Monday, May 28, 2007

A whole glottal love

I've done a few impressions around the office that have gotten chuckles from my generous colleagues. The impressions are only good enough to be recognized. Not good enough to get any calls for an encore. I only pick the easiest and most obvious. A few people around the department have habits and tics so characteristic that they need only be mentioned and everyone knows the object of emulation. (The "low-voice" is a crowd favorite.)

Years ago when he got famous for doing his George Bush (Daddy) impression Dana Carvey liked to describe the voice as a combination of Mr Rogers and John Wayne. The speech and mannerisms of Bush the younger are also emulated of course and by much better performers. Frank Caliendo does one of the best impersonations out there. He doesn't use the the rubber face masking like Steve Bridges, but his voice is spot on. Bridges has mastered the mannerisms and body language. Just type either name into YouTube and you'll find several clips of their work.

It's quickly apparent from a study of Bush Jr videos that his characteristic facial expression is a squint and his body language often involves stretching his neck, pushing his face forwards towards the audience while either gripping the lectern with both hands, or symmetrically doing a the-fish-was-this-big gesture with both hands, or repeatedly pointing down at the lectern with one.

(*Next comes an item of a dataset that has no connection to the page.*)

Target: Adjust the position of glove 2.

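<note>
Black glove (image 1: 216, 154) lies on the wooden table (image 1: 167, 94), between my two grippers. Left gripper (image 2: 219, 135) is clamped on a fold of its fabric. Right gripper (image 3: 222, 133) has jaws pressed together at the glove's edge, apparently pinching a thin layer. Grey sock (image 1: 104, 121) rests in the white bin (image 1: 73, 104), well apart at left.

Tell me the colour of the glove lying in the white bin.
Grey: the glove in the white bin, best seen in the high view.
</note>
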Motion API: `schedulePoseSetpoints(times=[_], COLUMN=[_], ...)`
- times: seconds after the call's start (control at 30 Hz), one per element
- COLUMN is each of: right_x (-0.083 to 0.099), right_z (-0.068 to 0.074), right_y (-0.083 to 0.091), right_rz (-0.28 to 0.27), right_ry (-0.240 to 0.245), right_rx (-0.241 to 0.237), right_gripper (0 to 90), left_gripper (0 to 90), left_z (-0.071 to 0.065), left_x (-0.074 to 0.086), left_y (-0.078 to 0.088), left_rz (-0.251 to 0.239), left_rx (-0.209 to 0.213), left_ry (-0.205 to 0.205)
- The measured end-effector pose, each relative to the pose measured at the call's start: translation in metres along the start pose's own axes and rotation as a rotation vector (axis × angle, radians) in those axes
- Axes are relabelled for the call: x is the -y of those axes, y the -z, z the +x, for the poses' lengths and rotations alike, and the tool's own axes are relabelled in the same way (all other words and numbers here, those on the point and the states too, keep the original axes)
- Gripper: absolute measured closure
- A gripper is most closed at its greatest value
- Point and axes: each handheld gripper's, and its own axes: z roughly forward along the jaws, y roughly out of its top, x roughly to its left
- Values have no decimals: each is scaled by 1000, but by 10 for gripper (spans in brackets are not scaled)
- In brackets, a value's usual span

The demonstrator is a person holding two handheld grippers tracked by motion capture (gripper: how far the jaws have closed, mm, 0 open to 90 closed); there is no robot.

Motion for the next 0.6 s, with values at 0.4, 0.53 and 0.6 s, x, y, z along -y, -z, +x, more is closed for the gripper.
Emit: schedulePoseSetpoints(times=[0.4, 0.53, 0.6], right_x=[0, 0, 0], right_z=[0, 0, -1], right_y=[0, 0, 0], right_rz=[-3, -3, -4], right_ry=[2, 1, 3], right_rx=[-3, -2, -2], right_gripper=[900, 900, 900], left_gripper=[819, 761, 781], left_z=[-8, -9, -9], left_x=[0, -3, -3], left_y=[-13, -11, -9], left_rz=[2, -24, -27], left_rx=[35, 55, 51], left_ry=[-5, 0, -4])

Let's consider some phonology then. If you choose to watch the following clip listen for the glottal stops.

Glottal stops are a very common in English both phonemically and non-phonemically. They're almost always used as the onset of a sentence that begins with a vowel as in Apples are delicious. If a word begins with a vowel but follows a coda consonant, the consonant will often serve as the onset and a glottal stop is unnecessary. Consider Red apples are delicious. The [d] serves as the onset for apple so no glottal onset is necessary. But Bush uses them in all sorts of odd places where they are commonly not used. He especially favors them for emphasis.

I won't transcribe these passages, but I'll place the symbol for a glottal stop [ʔ] at the head of each syllable that begins with it. Note that many of these syllables follow a coda consonant. There are also glottal stops on some syllable onsets that already have an onset. Typically the glottalized C onset is a soft consonant like [h] or [r] or [N]. It is common when a vowel follows a stylized pause for a glottal stop to be used -- Bush isn't the only one. But note that in several passages he doesn't pause and still uses the stop. I've provided the rough time marker before each passage.

:39 - ʔand the subsequent ʔexplanation of these changes ʔhas been confusing ʔand in some cases incomplete. Neither the attorney general ʔnor I approve...

1:10 - to explain how the decision was made ʔand for what reasons. Second(ʔ) we're giving congress ʔaccess to ʔan ʔunprecedented...

3:00 - We will also release ʔall Whitehouse documents ʔand emails ʔinvolving direct communications with the justice department ʔor ʔany ʔother ʔoutside person ʔincluding members of congress ʔand their staff

3:20 - ʔa ʔreasonable solution to the issue. However ʔwe will not go along with ʔa partisan fishing ʔexpedition ʔaimed ʔat ʔhonorable public servants.

After quite a fluid passage about ("'ll be a shame") Bush really puts his foot down with four glottal stops, the last three of these are especially odd and clearly employed for emphatic style. 3:45 - ʔit ʔwill be ʔreʔgrettable

Syntax -- Bush like appositives: He likes to reword his claims.

(I've chosen to post a FOX News video because sometimes we forget that this man is the President and FOX News kindly flanks him with flags to remind us. They also like the tasteful alert graphic to remind us to be at a responsible level of awareness. And you have to love the understated "BIG STORY" graphic. Thank you FOX News. Without you I forget to be "an Amerkin")

1 comment:

  1. His dis-deign is really at odds with the execution of delivery.